授業中もどこからか椅子と机を持ってきて普通に授業受けてるし。
「あー、一応更衣室の外で待っておいてもらえるか?」
「なんでよ」
「ええやん、見られて減るもんじゃ無し」
いや、リコはともかくシスはアウトだと思うんだよ。
ってか恥ずかしいし。
「あ、シスちゃん、リコちゃん、こんな所にいた」
「綾小路さん? どうしたの?」
「二人が居なくなったからどこ行ったのかなって。女子更衣室はあっちだよ。
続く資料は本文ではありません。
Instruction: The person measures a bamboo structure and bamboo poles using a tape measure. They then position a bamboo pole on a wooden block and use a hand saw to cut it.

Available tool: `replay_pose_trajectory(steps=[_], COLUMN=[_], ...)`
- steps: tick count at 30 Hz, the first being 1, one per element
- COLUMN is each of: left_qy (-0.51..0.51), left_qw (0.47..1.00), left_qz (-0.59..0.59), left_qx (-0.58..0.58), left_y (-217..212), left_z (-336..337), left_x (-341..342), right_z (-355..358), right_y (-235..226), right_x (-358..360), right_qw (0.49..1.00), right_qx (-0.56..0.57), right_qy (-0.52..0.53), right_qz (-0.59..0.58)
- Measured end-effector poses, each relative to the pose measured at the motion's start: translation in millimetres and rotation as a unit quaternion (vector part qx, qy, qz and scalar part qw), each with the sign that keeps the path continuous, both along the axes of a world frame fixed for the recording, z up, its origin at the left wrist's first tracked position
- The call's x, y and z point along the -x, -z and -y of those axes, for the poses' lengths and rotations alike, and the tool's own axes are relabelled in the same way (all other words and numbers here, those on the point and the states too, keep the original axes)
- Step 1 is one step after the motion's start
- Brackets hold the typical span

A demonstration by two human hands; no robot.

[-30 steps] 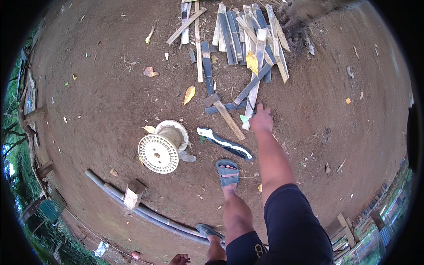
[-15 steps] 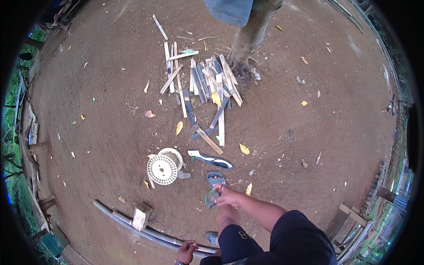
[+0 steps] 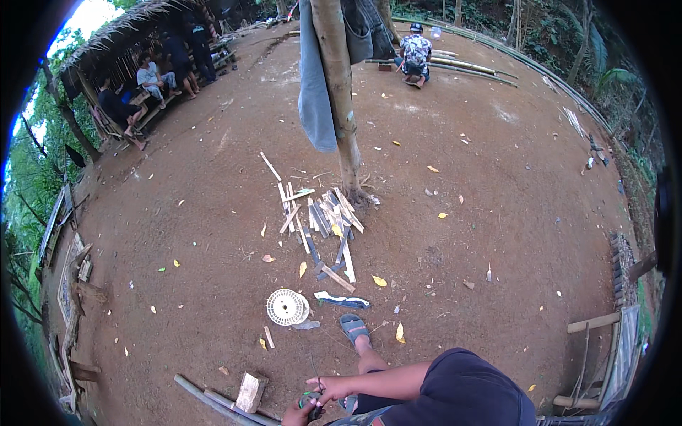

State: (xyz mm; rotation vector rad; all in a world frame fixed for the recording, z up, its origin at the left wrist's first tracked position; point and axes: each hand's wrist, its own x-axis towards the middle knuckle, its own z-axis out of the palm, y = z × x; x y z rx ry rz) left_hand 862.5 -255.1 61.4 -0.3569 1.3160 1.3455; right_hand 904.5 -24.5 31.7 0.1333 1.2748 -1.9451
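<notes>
Hands meet low in the view, near six o'clock, with a small dark object edged in green [image 3: 311,402] between them. The left hand [image 3: 293,414] has its grip curled round the object; the right hand [image 3: 332,388] bends over it, but whether its grip pinches or merely touches cannot be told. A thin dark strand [image 3: 314,366] seems to rise beside the right fingers. Such close handling probably goes best with the left hand steadying firmly, the right working lightly, and the strand kept untangled. No container with visible contents shows near the hands; just short of twelve o'clock from them stands a cream spool [image 3: 288,307], with a translucent piece [image 3: 307,325] beside it, its kind unclear.
</notes>
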Motion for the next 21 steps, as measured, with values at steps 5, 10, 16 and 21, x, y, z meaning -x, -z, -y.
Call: replay_pose_trajectory(steps=[5, 10, 16, 21], left_qy=[-0.095, -0.074, -0.165, -0.146], left_qw=[0.993, 0.937, 0.932, 0.925], left_qz=[-0.070, -0.313, -0.321, -0.347], left_qx=[-0.032, 0.133, -0.018, -0.045], left_y=[-43, -84, -107, -128], left_z=[73, 121, 107, 55], left_x=[-57, -126, -165, -170], right_z=[66, 84, 72, 61], right_y=[-74, -120, -142, -152], right_x=[-41, -63, -74, -80], right_qw=[0.962, 0.936, 0.908, 0.939], right_qx=[-0.260, -0.295, -0.309, -0.215], right_qy=[0.007, -0.055, -0.139, -0.154], right_qz=[-0.087, -0.184, -0.247, -0.218])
さ、いこっ」
綾小路さん、ナイスタイミング!!
「えっ、待ってっ!」
「急がないと遅刻しちゃうよー」
「うちはこっちで……」
「だめだよ、女の子なんだから」
「綾小路さん、頼んだ」
「任せといてっ!」
二人はブツブツ文句を言っていたものの綾小路さんが上手いこと女子更衣室へ連れて行った。
「ふぅ、これで安心だな」
俺は一息ついて男子更衣室の中に入っていった。
「げっ、神無月!?」
「武田、げってなんだよ、げって」
「いや……、あれ? シスちゃんとリコちゃんは?」
「あいつらは女子更衣室だよ」
「そっかぁ。よかった……」
「なんかあったのか?」
「なんかっていうか。お前あの二人の前で着替えれるの?」
「なるほど」
見たいけど、見られたくない、お年頃。
神無月、心の句。
「流石になぁ」
「まぁ安心してくれ。綾小路さんが連れて行ってくれたから」
「……、お前、いつも女子とばっか絡んでるよな」
「そうか?」
そうかもしれない。
シスやリコを連れていると男と絡みづらいんだよな。
あいつらが会話に混ざった時、皆固まってしまうし。
雨柳は結構平気なんだが。
「まぁいいけどさー、たまには俺達とも飯くおうぜ」
「金があれば学食行くんだがな」
「あー……」
全ては金がないのが悪いんです。
「大丈夫なのか?」
「ゴールデンウィーク中バイトに精を出すさ」
「あ、そっか、お前生徒会からクエスト受けてたんだっけ」
「今は休止中だけどな」
おかげで貧乏なんだよ。
食材を自然から調達するレベルで。
「複数能力持つってのも大変なんだな」
「いや、うん、まぁそうか?」
普通の精霊なら飯も食わないし着替えも要らないからこんなことにはならないと思うんだけど……。
「頑張れよ」
「おぅ……」
俺は納得行かないものを抱えながら運動場へと向かった。